__WHAT YOU ARE ASKED TO DO__
In the copy, keep the lines from the first line of the material below through the line containing "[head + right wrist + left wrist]" exactly as they are, and include no pictures.

__DATA EXTRACTS__
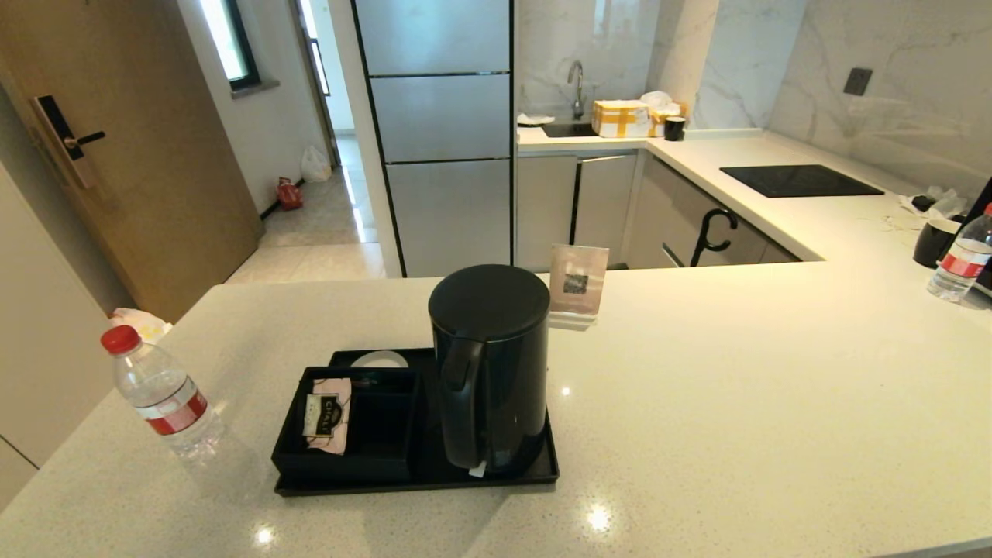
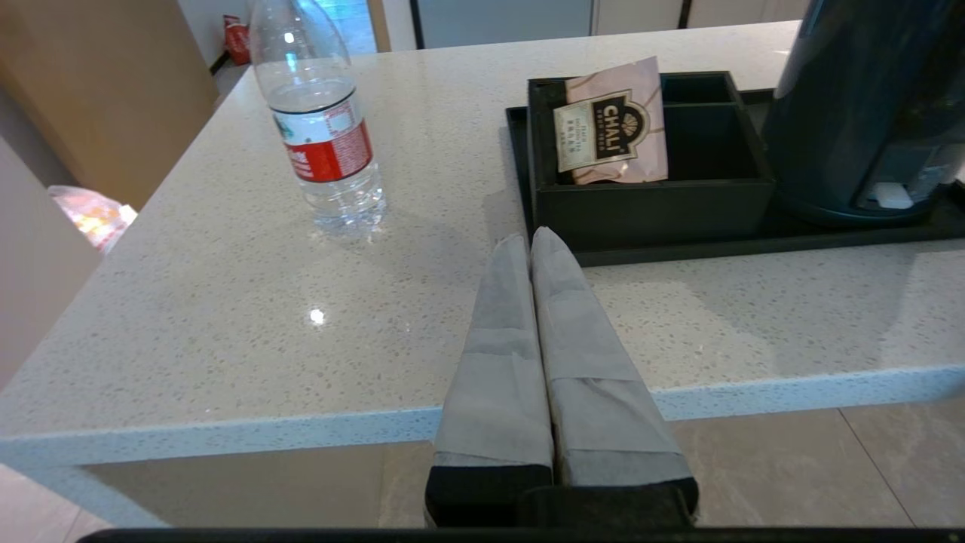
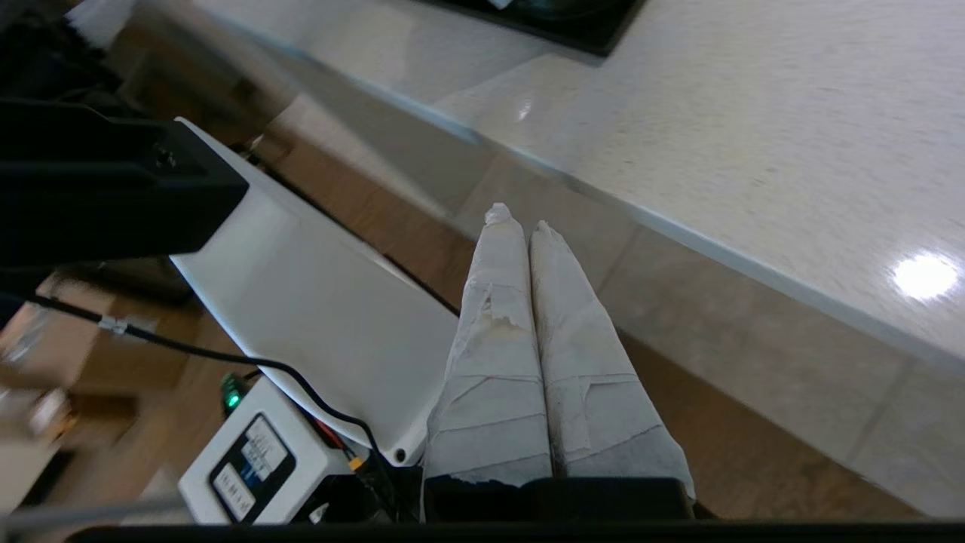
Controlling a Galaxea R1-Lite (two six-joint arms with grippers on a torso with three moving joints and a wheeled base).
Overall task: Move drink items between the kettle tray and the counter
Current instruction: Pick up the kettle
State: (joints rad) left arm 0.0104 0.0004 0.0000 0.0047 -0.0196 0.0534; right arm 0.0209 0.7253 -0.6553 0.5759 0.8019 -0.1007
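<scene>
The small clear plastic water bottle with the red cap and red-white label (image 1: 161, 394) stands upright on the wide pale speckled stone counter (image 1: 736, 403), well apart from the flat black rectangular kettle tray (image 1: 542, 473), out at the tray's nine o'clock in the head view. The tall black cylindrical electric kettle with the side handle (image 1: 490, 364) sits on the tray's right half, and a pink tea sachet (image 1: 328, 413) leans in the black square compartment box (image 1: 380, 457) beside it.

My left gripper (image 2: 530, 243) hovers low at the counter's near edge with its two padded fingers pressed flat together, holding nothing. In its wrist view the tips point at the near left corner of the tray, and the bottle (image 2: 320, 121) lies up towards eleven o'clock from them, its long axis vertical.

My right gripper (image 3: 514, 221) hangs below the counter edge, parked, fingers likewise closed on nothing.

I judge the left arm the nearer one to the bottle. Taking it would mean spreading the fingers, swinging left and meeting the body side-on.
</scene>
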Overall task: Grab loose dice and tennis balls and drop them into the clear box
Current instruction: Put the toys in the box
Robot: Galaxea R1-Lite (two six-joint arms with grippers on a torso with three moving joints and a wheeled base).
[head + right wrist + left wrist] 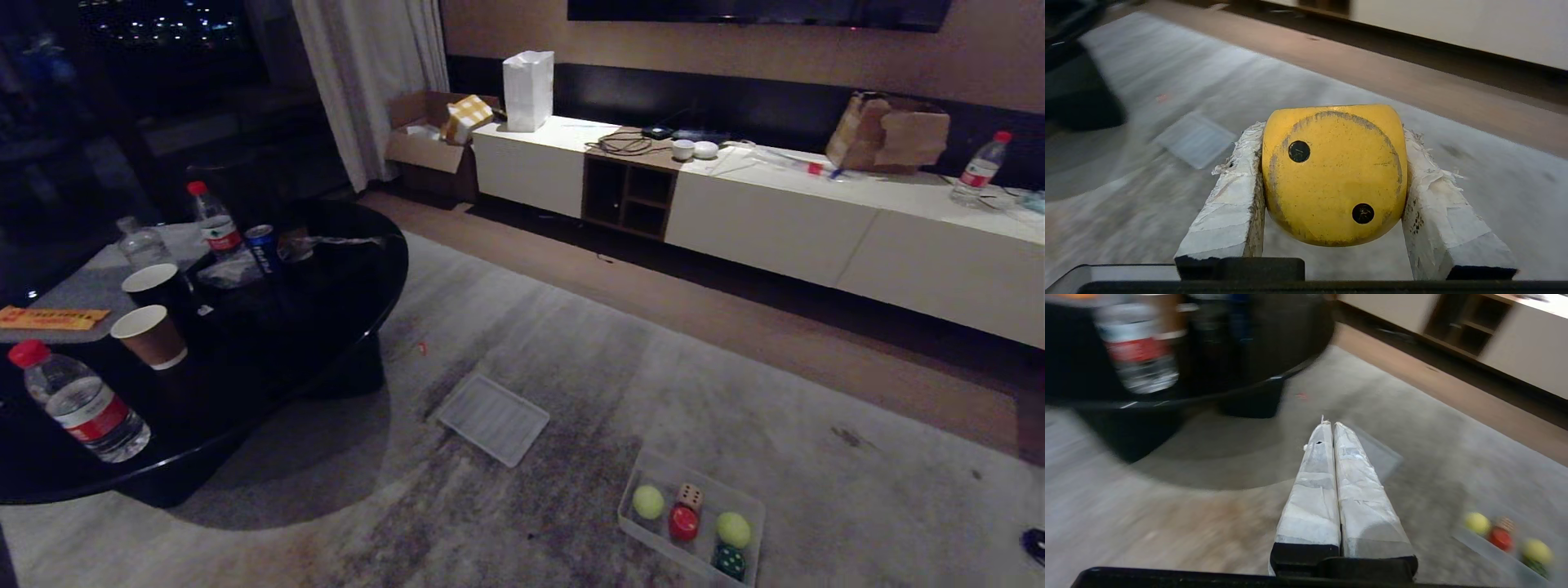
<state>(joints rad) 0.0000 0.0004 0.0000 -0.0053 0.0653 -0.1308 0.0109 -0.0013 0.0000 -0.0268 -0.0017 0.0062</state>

__WRITTEN SOLUTION__
Controlling a Galaxea R1-Lite (two six-joint arms with grippers on a torso with three moving joints and a wheeled base).
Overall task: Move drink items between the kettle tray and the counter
Current instruction: Pick up the kettle
State: (joints rad) left arm 0.0104 0.0004 0.0000 0.0047 -0.0196 0.0534; right arm 0.0209 0.7253 -0.6553 0.5759 0.8019 -0.1007
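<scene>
The small clear plastic water bottle with the red cap and red-white label (image 1: 161, 394) stands upright on the wide pale speckled stone counter (image 1: 736, 403), well apart from the flat black rectangular kettle tray (image 1: 542, 473), out at the tray's nine o'clock in the head view. The tall black cylindrical electric kettle with the side handle (image 1: 490, 364) sits on the tray's right half, and a pink tea sachet (image 1: 328, 413) leans in the black square compartment box (image 1: 380, 457) beside it.

My left gripper (image 2: 530, 243) hovers low at the counter's near edge with its two padded fingers pressed flat together, holding nothing. In its wrist view the tips point at the near left corner of the tray, and the bottle (image 2: 320, 121) lies up towards eleven o'clock from them, its long axis vertical.

My right gripper (image 3: 514, 221) hangs below the counter edge, parked, fingers likewise closed on nothing.

I judge the left arm the nearer one to the bottle. Taking it would mean spreading the fingers, swinging left and meeting the body side-on.
</scene>
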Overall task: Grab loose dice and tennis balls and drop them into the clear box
Current instruction: Put the toys in the box
Robot: Galaxea R1-Lite (two six-joint arms with grippers on a torso with three moving joints and a wheeled base).
[head + right wrist + left wrist] 

What precedes this is the full answer.